━━━ Data segment

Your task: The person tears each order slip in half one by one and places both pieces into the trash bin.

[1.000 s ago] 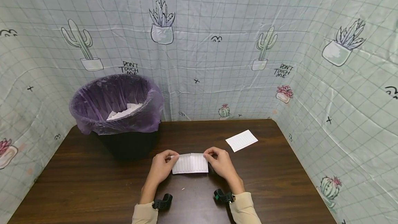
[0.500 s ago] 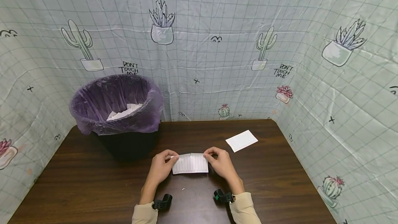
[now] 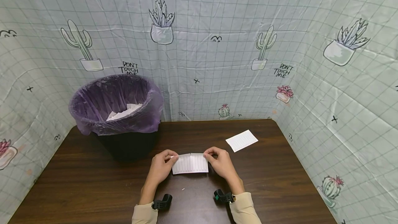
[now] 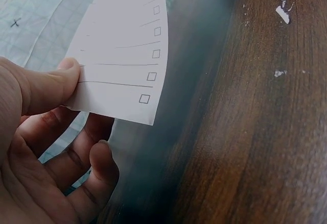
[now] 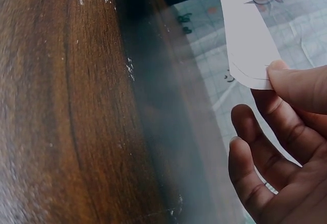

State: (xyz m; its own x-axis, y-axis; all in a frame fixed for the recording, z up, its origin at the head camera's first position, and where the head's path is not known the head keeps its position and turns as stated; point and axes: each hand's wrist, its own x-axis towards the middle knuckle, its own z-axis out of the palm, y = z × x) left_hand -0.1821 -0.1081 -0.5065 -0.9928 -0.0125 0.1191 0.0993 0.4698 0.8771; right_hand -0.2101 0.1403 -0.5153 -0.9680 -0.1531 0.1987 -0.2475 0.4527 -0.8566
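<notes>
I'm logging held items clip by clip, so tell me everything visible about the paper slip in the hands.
The paper slip is white, thin and roughly rectangular, printed with dark parallel lines and a row of small square boxes along the edge nearest the person. A small nick shows midway on its far edge; whether it is a tear is unclear. Slightly bowed, it is held above the brown table. The left hand and right hand each pinch one end near the far corners.

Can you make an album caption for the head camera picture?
A left hand and right hand pinch lined paper over a table, near a purple-lined bin.
</notes>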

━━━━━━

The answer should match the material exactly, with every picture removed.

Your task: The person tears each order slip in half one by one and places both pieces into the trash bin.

[1.000 s ago] 
[0.500 s ago] 
[now] 
[now] 
[now] 

State: (xyz m; its own x-axis, y-axis; all in a frame fixed for the recording, z up, its origin at the head camera's first position, and where the head's path is not known the head keeps its position and turns as stated; point and axes: each hand's wrist, its own x-axis towards the middle knuckle, its own z-axis out of the palm, y = z × x) left_hand -0.1821 -0.1081 -0.5065 -0.9928 -0.0125 0.1191 0.0993 0.4698 0.8771; right_hand -0.2101 0.1403 -0.5153 -0.9680 -0.1531 0.1987 -0.2475 0.4527 -0.8566
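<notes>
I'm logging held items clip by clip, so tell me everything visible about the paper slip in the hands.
The paper slip is white, thin and roughly rectangular, printed with dark parallel lines and a row of small square boxes along the edge nearest the person. A small nick shows midway on its far edge; whether it is a tear is unclear. Slightly bowed, it is held above the brown table. The left hand and right hand each pinch one end near the far corners.

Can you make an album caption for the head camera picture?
A left hand and right hand pinch lined paper over a table, near a purple-lined bin.
</notes>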

The exercise has been answered completely.